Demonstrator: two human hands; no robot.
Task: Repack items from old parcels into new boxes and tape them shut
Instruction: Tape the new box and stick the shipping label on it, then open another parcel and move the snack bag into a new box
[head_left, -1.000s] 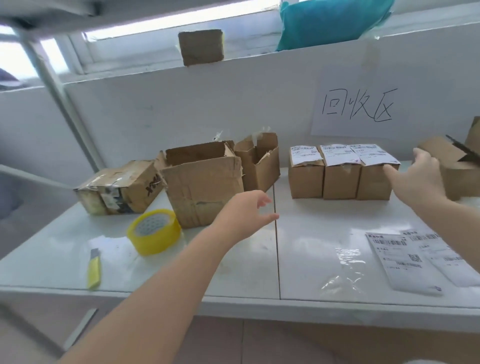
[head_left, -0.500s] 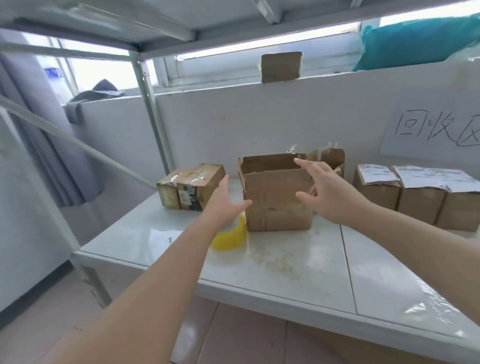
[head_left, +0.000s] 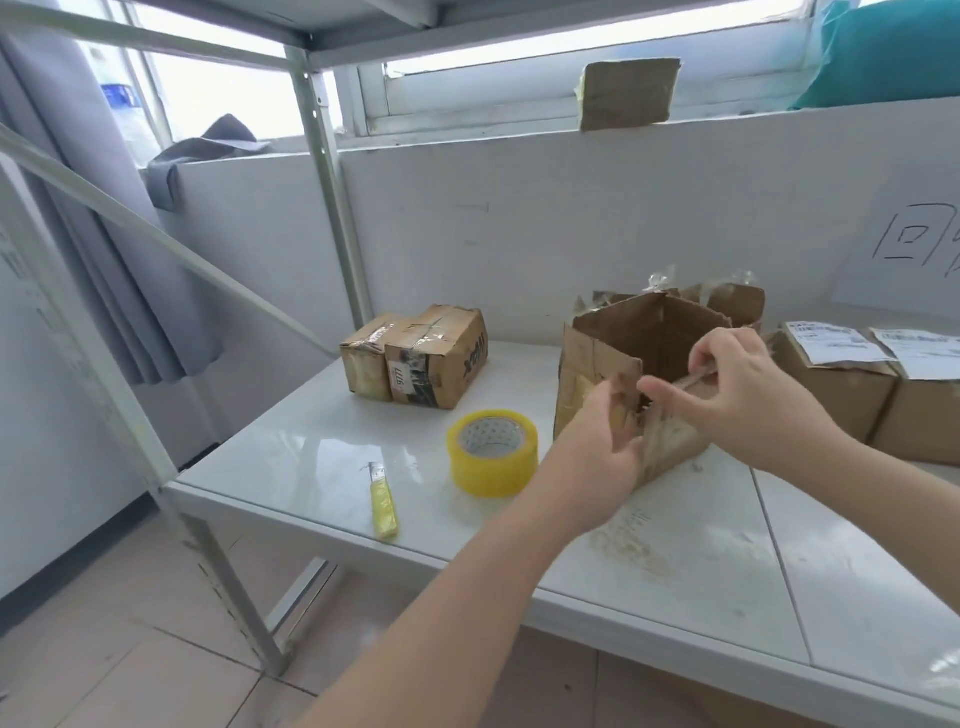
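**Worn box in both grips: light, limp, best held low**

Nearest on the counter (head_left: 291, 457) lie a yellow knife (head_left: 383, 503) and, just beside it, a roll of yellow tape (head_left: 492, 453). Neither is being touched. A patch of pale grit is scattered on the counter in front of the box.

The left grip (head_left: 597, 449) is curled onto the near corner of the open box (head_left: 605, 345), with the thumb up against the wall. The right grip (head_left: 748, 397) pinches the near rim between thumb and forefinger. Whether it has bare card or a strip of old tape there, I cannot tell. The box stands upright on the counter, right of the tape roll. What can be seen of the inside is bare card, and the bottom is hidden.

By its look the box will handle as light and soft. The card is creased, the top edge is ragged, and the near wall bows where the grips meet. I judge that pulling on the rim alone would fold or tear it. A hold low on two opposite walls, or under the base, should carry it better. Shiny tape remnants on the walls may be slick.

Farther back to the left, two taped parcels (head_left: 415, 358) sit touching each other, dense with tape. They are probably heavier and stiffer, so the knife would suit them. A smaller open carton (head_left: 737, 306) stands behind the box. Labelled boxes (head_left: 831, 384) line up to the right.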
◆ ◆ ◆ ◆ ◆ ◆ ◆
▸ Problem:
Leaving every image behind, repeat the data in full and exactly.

▸ Answer for the task:
Demonstrator: two human hands; no robot.
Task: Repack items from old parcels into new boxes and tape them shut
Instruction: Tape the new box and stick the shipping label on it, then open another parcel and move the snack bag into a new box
[head_left, -1.000s] 
[head_left, -0.500s] 
[head_left, +0.000s] 
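**Worn box in both grips: light, limp, best held low**

Nearest on the counter (head_left: 291, 457) lie a yellow knife (head_left: 383, 503) and, just beside it, a roll of yellow tape (head_left: 492, 453). Neither is being touched. A patch of pale grit is scattered on the counter in front of the box.

The left grip (head_left: 597, 449) is curled onto the near corner of the open box (head_left: 605, 345), with the thumb up against the wall. The right grip (head_left: 748, 397) pinches the near rim between thumb and forefinger. Whether it has bare card or a strip of old tape there, I cannot tell. The box stands upright on the counter, right of the tape roll. What can be seen of the inside is bare card, and the bottom is hidden.

By its look the box will handle as light and soft. The card is creased, the top edge is ragged, and the near wall bows where the grips meet. I judge that pulling on the rim alone would fold or tear it. A hold low on two opposite walls, or under the base, should carry it better. Shiny tape remnants on the walls may be slick.

Farther back to the left, two taped parcels (head_left: 415, 358) sit touching each other, dense with tape. They are probably heavier and stiffer, so the knife would suit them. A smaller open carton (head_left: 737, 306) stands behind the box. Labelled boxes (head_left: 831, 384) line up to the right.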

For this exercise, the work is now complete.